Этот новый человек безмятежно покачивался на волнах наслаждения жизнью, словно сидя в украшенной гирляндами лодке, тихо скользящей по глади прелестного озера. Это благословенное сибаритство заставляло забыть об опасных глубинах. И все же оно не было сродни восторгам детства с его здоровыми радостями. То было совершенно новое чувство, его воздействие на себя Эразм ощутил совсем недавно.
Но любые венки и гирлянды когда-нибудь увядают. И Эразм всякий раз возвращался в старый дом в садоводстве, в стенах которого неумолимо отсчитывал ход времени могильный червь.
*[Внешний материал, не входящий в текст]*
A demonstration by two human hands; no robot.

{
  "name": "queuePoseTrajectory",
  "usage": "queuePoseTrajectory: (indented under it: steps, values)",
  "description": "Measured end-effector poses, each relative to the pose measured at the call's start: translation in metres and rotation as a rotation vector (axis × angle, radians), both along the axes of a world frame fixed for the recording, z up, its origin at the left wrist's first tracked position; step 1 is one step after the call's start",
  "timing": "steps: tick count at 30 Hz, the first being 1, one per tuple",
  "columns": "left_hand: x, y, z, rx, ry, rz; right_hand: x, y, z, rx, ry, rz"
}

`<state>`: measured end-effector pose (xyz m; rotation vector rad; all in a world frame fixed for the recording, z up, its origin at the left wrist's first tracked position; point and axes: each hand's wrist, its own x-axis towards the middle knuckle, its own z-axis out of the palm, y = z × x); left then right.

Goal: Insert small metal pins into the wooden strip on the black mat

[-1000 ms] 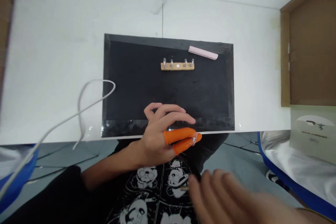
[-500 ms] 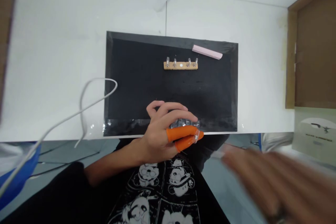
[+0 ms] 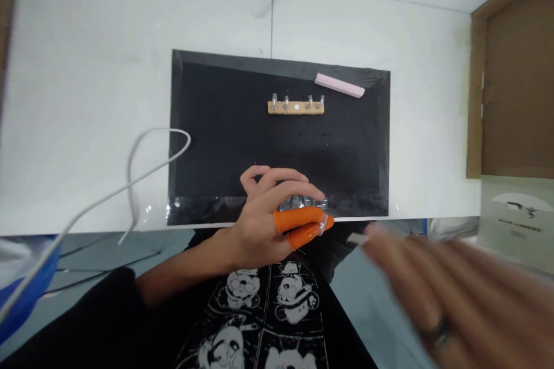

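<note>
Clear small piece (image 3: 321, 223) is pinched at the tips of the left hand (image 3: 255, 228). Its grip is closed narrowly on the piece between thumb and forefinger, both sheathed in orange finger cots (image 3: 298, 219). The piece is held right at the near edge of the desk (image 3: 86, 69), over the front border of the black mat (image 3: 281, 144); its shape cannot be made out. The other fingers are spread over the mat's shiny taped border, where a glinting patch beneath them cannot be told from glare.

The right hand (image 3: 450, 294) is blurred at the lower right, off the desk and cut by the frame. A dark ring is seen on one finger and a whitish sliver (image 3: 357, 238) at the fingertips, but whether that grip is closed on it cannot be told.

Bare mat lies open between the left hand and a wooden strip (image 3: 295, 107) set with small upright pegs. A pink bar (image 3: 339, 85) lies on the mat's far right border. Wide bare desk is left beside the mat, crossed by a looped white cable (image 3: 130, 186) that overlaps the mat's left edge and runs off the near edge. A brown cardboard box (image 3: 515, 81) at the right is cut off.
</note>
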<state>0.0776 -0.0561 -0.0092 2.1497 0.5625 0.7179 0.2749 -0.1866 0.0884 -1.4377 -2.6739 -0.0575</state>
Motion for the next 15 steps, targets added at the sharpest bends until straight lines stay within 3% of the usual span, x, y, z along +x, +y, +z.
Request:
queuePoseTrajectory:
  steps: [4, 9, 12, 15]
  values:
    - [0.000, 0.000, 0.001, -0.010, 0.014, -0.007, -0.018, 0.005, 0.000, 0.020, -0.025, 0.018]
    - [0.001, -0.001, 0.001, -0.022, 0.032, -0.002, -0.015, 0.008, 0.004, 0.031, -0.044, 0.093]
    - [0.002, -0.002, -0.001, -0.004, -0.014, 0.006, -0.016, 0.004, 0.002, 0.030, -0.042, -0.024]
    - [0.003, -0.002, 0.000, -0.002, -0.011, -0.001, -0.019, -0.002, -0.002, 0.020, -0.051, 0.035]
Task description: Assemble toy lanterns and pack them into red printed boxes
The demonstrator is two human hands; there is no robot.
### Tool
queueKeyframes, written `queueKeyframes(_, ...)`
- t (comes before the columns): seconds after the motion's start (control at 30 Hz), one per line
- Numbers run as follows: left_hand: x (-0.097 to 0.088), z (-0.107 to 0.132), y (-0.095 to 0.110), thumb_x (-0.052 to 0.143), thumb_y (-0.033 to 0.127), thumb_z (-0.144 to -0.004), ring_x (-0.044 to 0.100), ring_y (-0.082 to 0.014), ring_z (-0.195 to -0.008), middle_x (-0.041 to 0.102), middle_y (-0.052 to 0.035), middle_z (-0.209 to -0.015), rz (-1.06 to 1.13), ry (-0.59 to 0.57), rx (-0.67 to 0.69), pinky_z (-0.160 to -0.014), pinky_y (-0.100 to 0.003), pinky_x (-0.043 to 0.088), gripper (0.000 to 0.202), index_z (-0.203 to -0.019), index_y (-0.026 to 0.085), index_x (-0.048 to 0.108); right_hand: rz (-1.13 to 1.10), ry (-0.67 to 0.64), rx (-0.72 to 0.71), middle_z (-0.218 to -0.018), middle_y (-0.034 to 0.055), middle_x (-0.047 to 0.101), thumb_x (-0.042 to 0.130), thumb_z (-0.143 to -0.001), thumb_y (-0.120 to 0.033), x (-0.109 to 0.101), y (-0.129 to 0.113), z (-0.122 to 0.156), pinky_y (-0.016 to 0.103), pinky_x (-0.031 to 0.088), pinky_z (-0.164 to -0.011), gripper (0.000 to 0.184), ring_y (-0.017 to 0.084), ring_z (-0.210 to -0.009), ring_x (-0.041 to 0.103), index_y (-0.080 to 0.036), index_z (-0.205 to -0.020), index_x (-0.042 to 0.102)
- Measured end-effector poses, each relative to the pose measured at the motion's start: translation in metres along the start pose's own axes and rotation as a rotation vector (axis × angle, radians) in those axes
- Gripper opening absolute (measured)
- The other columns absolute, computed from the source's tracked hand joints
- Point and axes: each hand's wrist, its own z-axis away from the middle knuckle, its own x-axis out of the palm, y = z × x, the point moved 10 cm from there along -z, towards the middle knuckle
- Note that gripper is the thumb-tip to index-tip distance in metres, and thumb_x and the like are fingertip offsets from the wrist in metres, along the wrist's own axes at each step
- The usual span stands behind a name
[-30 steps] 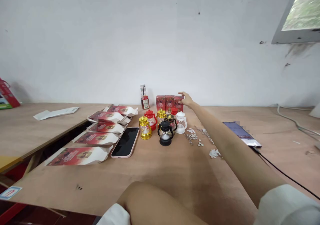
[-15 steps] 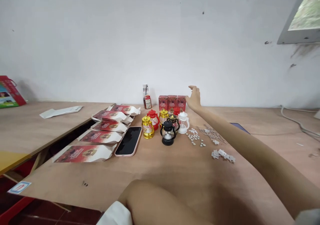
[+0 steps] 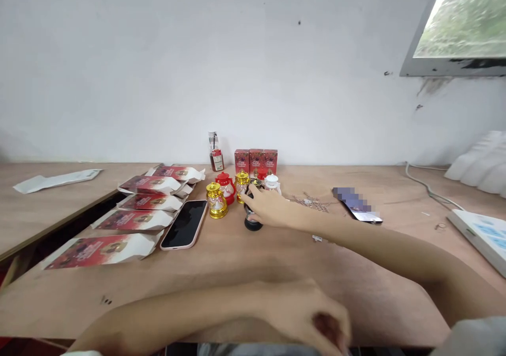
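My right hand [image 3: 263,204] reaches across to the group of small lanterns. Its thumb and fingers close around the black lantern [image 3: 253,225], whose upper part they mostly cover. Right beside it stand a white lantern [image 3: 272,183], a red lantern [image 3: 224,187] and gold lanterns [image 3: 217,202]. A bronze-black lantern [image 3: 256,181] and another red one are partly hidden behind. Blurred near the front table edge, my left hand [image 3: 304,316] has loosely curled fingers with a gap from the thumb. Nothing shows between them.
Red boxes [image 3: 256,161] and a bottle [image 3: 216,158] stand by the wall. Several flattened red-white cartons [image 3: 136,219] and a phone [image 3: 185,224] lie left. Thin metal pieces [image 3: 310,202], another phone [image 3: 358,205] and a white-blue box [image 3: 482,237] lie right.
My right hand has come back from beside the red boxes to the black lantern. My left hand has entered view at the front edge. The view has turned right.
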Motion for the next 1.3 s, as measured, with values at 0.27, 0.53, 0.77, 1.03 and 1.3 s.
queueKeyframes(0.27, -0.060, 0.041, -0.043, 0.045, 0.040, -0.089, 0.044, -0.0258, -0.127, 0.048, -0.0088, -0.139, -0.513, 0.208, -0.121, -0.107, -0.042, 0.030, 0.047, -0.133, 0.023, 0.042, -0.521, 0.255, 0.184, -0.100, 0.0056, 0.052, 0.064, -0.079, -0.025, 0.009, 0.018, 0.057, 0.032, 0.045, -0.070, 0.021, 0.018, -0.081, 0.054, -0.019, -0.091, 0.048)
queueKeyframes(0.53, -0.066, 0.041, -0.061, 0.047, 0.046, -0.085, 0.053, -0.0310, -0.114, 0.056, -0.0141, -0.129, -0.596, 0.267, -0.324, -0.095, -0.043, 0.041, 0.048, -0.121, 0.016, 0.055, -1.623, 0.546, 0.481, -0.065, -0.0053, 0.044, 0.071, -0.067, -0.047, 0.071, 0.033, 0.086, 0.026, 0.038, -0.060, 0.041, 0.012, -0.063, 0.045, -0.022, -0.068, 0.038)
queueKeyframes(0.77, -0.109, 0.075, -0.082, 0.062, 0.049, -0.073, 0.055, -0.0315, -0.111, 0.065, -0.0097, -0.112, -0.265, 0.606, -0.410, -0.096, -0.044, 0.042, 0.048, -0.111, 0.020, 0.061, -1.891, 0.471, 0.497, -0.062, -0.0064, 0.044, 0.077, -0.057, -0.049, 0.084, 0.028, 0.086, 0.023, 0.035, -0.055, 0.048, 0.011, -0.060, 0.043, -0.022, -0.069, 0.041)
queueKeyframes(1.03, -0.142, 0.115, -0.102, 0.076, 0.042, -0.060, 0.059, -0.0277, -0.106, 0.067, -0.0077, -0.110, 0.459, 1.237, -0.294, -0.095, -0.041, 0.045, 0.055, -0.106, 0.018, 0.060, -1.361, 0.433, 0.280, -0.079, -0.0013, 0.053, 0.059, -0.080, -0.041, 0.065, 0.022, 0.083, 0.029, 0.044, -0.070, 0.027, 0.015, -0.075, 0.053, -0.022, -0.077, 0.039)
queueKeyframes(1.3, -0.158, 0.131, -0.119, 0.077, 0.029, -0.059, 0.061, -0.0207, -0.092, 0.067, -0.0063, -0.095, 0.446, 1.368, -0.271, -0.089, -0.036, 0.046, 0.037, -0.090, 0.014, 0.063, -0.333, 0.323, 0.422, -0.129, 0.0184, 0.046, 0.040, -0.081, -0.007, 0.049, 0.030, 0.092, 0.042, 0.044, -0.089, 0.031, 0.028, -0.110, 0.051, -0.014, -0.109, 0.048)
Когда под вечер с незримым венком на голове Эразм входил в свою комнату, он неизменно поддавался странному очарованию сумерек, царивших в затененном деревьями и кустами обиталище вдовы смотрителя.
На одном из таких симпозиумов, где был и профессор Траутфеттер, доктор Оллантаг в связи с какой-то ассоциативно возникшей у него мыслью завел разговор о княжеском садоводстве. Перед тем речь, кажется, шла о появлении в пьесе духа отца Гамлета, как раз в том толковании, которое предложил ректор.
— А известно ли вам, господин Готтер, что вы тоже живете в доме с привидениями? Признайтесь, вас еще не тяготит странность вашего жилища?
Эразм тотчас вспомнил о том порожденном его гамлетовской одержимостью видении, которое с черепом в руке задумчиво сидело в углу его комнаты.
— Я имею в виду не дух старого Гамлета и даже не дух Гамлета молодого, — сказал Оллантаг, — я говорю о вполне заурядных, будничных призраках, что, по мнению всего Граница, обитают в садоводстве. Ходят слухи, будто даже домовые ведут там себя иногда весьма развязно. Работник из садоводства рассказал мне, что как-то ночью там происходил сущий шабаш: по всему дому летали шляпы, щетки, сапоги, палки и прочие вещи покойного смотрителя.